Viviamo ormai da qualche anno in un’epoca che amo definire di transizione, in cui grandi processi produttivi e sociali stanno cambiando fortemente.
In ogni ambito e in ogni settore migriamo in modo sempre più spiccato dal meccanico al digitale, dal manuale al computerizzato e questo non può che essere un segno di cui dobbiamo fidarci perché per passare dalla crisi alla ripresa dobbiamo usare il mezzo giusto e più al passo con i nostri tempi.
Ciò che va detto, tuttavia è che questa modernizzazione tecnologica (ma non solo) deve passare attraverso una profonda conoscenza delle nostre radici perché solo sapendo da dove arriviamo possiamo comprendere meglio dove vogliamo andare.
Ed ecco quindi che la grande bellezza del nostro Paese si fa avanti con prepotenza, perché ci ricorda che l’Italia è fatta principalmente di piccoli Comuni, di Piccole e Medie Imprese e che per fare grande un sistema ce ne vogliono tanti piccoli che lavorino insieme come i singoli strumenti d’orchestra.
Come l’Italia anche Biella è fatta di tradizione, di lana e di un saper fare antico che però va reinterpretato con rispetto e fiducia, per mantenere viva quell’imprenditorialità innata dell’aria delle nostre valli.

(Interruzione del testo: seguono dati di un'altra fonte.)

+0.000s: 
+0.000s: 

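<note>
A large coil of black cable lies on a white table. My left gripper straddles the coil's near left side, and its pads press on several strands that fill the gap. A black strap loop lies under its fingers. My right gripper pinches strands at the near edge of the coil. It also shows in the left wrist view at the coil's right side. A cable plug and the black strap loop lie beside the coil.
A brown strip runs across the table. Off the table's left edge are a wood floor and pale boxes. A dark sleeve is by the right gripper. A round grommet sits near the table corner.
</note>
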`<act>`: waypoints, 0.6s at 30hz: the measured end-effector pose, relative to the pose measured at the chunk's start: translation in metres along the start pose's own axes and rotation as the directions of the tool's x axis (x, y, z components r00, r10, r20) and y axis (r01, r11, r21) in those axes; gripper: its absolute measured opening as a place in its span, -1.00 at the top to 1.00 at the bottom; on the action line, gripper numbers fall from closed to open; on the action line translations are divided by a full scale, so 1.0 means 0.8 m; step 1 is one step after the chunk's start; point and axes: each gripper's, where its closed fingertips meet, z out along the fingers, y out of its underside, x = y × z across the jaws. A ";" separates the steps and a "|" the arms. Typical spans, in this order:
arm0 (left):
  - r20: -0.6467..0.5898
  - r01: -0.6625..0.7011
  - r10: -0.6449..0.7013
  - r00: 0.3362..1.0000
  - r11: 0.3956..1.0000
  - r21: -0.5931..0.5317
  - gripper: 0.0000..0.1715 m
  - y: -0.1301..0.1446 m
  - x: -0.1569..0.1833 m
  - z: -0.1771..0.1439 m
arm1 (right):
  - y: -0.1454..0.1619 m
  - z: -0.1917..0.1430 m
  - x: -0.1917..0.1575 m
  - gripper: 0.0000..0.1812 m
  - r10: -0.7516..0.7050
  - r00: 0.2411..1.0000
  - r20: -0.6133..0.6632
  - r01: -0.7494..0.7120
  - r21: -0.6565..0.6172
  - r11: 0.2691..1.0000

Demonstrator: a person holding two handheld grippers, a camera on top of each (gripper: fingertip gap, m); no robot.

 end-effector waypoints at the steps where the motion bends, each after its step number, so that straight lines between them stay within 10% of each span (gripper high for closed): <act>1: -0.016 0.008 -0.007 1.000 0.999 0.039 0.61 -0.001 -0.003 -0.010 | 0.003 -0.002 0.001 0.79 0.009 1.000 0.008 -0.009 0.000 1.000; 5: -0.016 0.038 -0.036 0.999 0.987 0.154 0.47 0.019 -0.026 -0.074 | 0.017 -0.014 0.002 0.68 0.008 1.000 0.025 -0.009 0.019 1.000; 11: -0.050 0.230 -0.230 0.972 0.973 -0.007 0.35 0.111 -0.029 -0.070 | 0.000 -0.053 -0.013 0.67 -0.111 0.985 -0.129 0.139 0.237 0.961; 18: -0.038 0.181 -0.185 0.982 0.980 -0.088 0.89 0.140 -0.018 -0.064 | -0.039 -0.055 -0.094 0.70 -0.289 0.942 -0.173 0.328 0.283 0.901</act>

E conoscendo quella storia, quella da cui siamo nati, come possiamo non entusiasmarci all’idea di continuare quella tradizione rendendola nostra e facendoci noi per primi promotori di quelle antiche arti riconvertendole in modo da essere competitivi anche oggi.
Il nostro territorio ci lega in una matassa che non è da sbrogliare, ma da lavorare con mani sapienti, avendo fiducia e rispetto nelle nostre abilità che sono frutto di un passato d’amore verso quei materiali, ma con propensione e apertura verso il nuovo in uno spirito collaborativo, il tutto mantenendo quel pizzico di ordinaria follia che serve per scardinare un meccanismo obsoleto alla ricerca di qualcosa di nuovo.